Product Security Manager

As the Manager of Product Security with a focus on Data Privacy, you will play a crucial role in ensuring that our products are designed, developed, and deployed with strong security and privacy controls. You will lead a team of security professionals, collaborate with cross-functional teams, and drive the implementation of privacy-by-design principles across all stages of the product lifecycle. Your key responsibilities will include safeguarding customer data, ensuring compliance with privacy regulations, and mitigating security risks in product development.

Key Responsibilities:

Leadership & Strategy:

Lead the product security team focused on embedding data privacy and security controls into product design and development processes.

Develop and execute a comprehensive product security strategy with a focus on data privacy.

Partner with engineering, legal, compliance, and product teams to ensure privacy and security are integrated into all stages of the product lifecycle.

Drive privacy-by-design principles and advocate for secure development practices across the organization.

Data Privacy Governance:

Ensure products comply with relevant data privacy regulations such as GDPR, CCPA, HIPAA, and other global standards.

Develop, implement, and maintain product security policies and procedures that align with legal, regulatory, and industry requirements.

Perform privacy impact assessments (PIAs) and security risk assessments (SRAs) on products and services.

Risk Management:

Identify, assess, and manage privacy and security risks related to product development and deployment.

Implement controls and measures to mitigate data breaches, unauthorized access, and other security incidents.

Lead incident response efforts related to privacy violations or data security breaches in collaboration with legal and IT teams.

Collaboration & Communication:

Collaborate with engineering teams to integrate security tools, practices, and automated testing into CI/CD pipelines.

Work closely with the legal and compliance teams to interpret and respond to data privacy regulations and standards.

Communicate privacy and security risks, issues, and solutions to senior leadership and other stakeholders.

Training & Awareness:

Develop and conduct training programs to educate product development teams on privacy and security best practices.
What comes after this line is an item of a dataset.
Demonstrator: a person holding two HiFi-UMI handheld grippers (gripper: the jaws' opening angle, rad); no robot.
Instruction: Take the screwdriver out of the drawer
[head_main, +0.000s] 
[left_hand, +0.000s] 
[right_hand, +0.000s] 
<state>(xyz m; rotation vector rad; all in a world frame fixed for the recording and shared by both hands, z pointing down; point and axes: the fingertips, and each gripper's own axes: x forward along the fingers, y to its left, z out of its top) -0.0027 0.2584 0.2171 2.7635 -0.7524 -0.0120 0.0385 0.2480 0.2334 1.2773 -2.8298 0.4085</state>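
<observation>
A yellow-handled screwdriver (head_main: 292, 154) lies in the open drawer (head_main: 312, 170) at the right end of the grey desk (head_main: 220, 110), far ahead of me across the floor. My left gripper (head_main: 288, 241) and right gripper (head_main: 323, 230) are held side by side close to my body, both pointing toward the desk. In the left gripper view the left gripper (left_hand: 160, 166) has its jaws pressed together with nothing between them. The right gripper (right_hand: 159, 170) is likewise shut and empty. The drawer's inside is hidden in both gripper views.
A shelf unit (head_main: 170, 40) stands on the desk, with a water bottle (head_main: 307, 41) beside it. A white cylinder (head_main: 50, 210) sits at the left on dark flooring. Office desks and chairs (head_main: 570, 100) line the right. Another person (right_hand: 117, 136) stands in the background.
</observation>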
Stay up-to-date with emerging data privacy trends, threats, and technologies and ensure the team is aligned with industry best practices.

Monitoring & Reporting:

Oversee continuous monitoring of product security and privacy controls to ensure ongoing compliance and risk mitigation.

Provide regular updates to leadership on the status of product security initiatives, privacy compliance, and risk management activities.

Qualifications:

Education & Experience:

Bachelor's or Master's degree in Information Security, Computer Science, or related field.

10+ years of experience in product security, cybersecurity, or data privacy, with a focus on software product development.

Proven experience managing teams in a security or privacy role.

Skills & Knowledge:

Deep understanding of data privacy laws and regulations (e.g., GDPR, CCPA, HIPAA).

Strong knowledge of product security principles, including secure software development practices, encryption, and threat modeling.

Familiarity with privacy-enhancing technologies, data anonymization, and data retention practices.

Experience with security tools, automation, and CI/CD practices.

Certifications (preferred):

Certified Information Privacy Professional (CIPP), Certified Information Systems Security Professional (CISSP), Certified Information Security Manager (CISM), or similar certifications.

Personal Attributes:

Excellent leadership, communication, and collaboration skills.

Strong problem-solving and critical thinking abilities.

Ability to manage multiple priorities in a fast-paced environment.

A proactive and solution-oriented approach to managing security and privacy risks.